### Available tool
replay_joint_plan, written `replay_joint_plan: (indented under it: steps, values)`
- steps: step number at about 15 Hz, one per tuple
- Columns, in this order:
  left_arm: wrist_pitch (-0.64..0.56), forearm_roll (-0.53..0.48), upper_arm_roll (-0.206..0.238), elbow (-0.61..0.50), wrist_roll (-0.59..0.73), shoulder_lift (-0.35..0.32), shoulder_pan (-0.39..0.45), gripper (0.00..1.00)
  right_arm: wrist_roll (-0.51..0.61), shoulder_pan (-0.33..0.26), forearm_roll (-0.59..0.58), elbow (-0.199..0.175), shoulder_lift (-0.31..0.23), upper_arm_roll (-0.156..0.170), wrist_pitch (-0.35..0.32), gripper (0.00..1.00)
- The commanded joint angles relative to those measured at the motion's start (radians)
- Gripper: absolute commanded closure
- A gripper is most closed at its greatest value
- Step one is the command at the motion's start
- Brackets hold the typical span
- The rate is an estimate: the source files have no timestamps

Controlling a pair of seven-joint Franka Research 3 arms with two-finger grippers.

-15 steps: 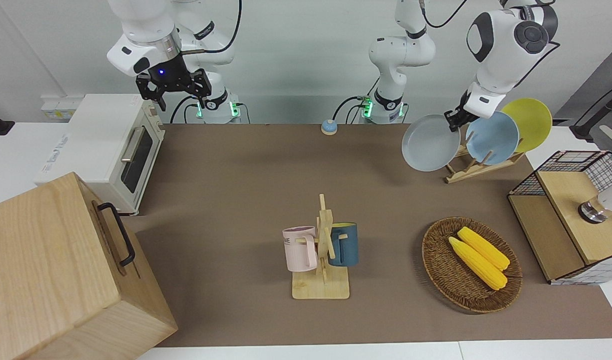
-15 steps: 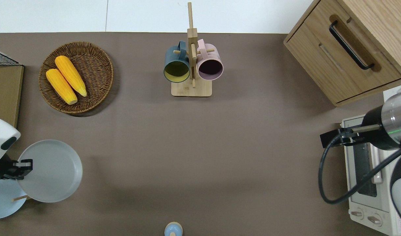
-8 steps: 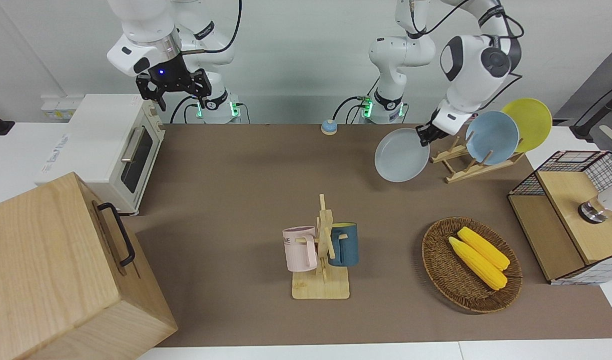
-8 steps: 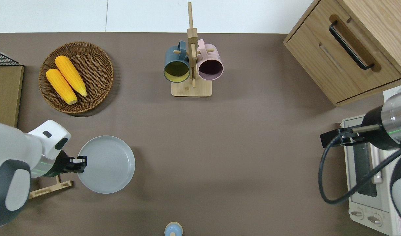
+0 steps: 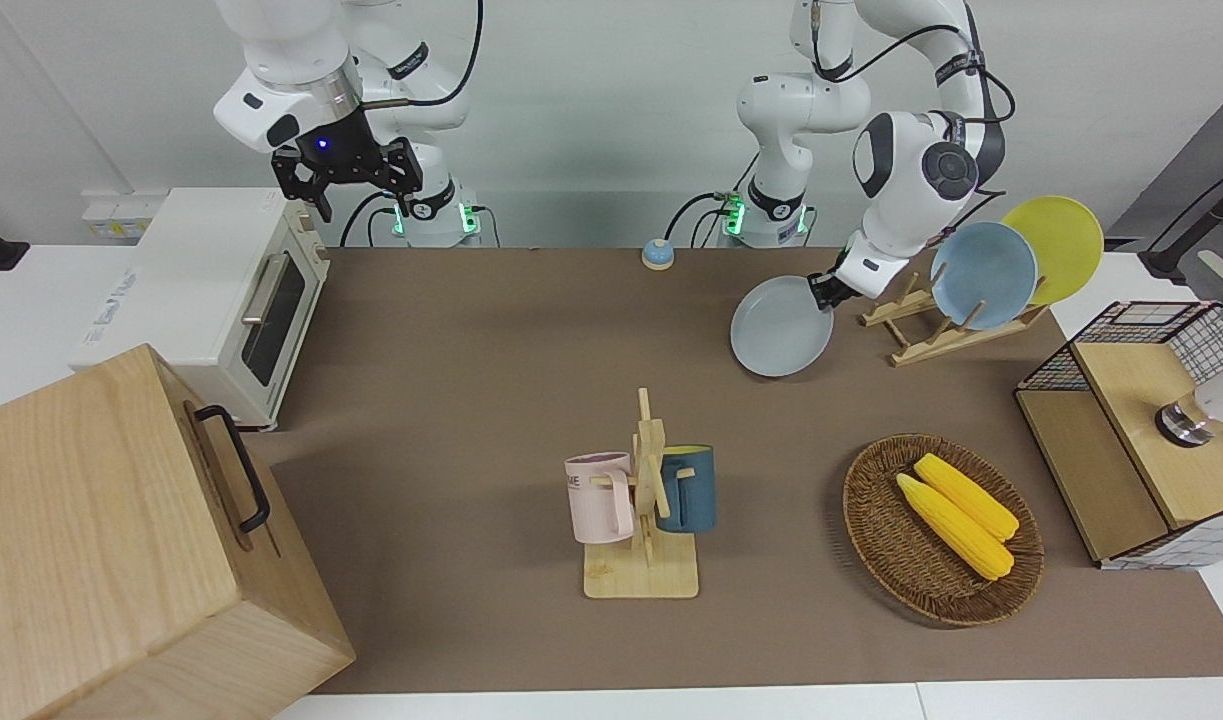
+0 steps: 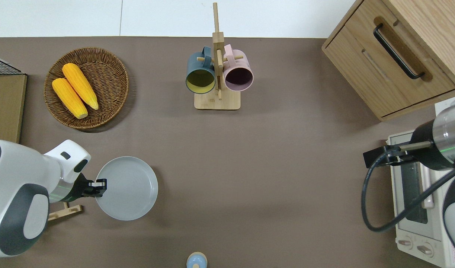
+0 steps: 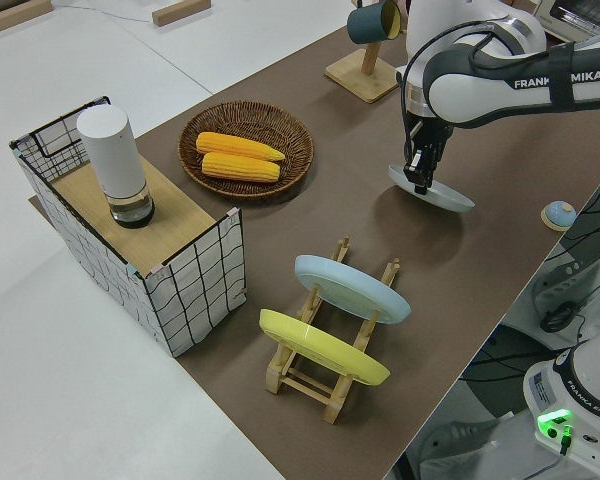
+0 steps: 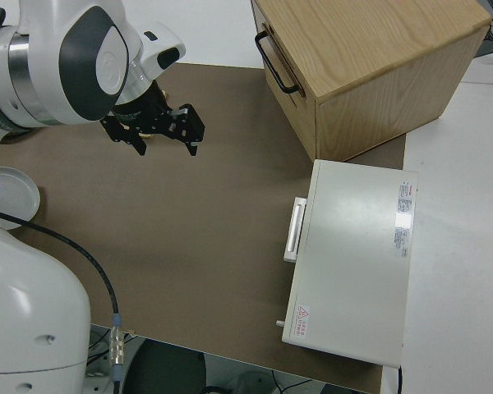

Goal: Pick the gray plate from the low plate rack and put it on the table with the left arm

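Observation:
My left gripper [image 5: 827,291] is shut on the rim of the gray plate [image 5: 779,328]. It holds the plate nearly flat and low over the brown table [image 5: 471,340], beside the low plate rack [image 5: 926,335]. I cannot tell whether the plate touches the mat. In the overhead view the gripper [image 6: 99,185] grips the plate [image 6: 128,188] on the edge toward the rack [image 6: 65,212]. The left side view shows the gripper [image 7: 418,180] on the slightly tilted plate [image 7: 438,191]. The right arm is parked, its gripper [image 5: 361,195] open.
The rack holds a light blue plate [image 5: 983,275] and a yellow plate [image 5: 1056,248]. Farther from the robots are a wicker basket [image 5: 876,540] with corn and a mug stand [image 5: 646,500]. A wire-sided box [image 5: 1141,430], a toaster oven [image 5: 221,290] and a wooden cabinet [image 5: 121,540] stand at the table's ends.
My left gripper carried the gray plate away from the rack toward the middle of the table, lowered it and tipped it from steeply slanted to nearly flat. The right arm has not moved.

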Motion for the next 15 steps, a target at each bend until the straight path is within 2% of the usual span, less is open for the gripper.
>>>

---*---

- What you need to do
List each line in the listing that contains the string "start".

- Solution to this exercise
- The commanded joint angles relative to those measured at the motion's start (radians)
- Step one is the command at the motion's start

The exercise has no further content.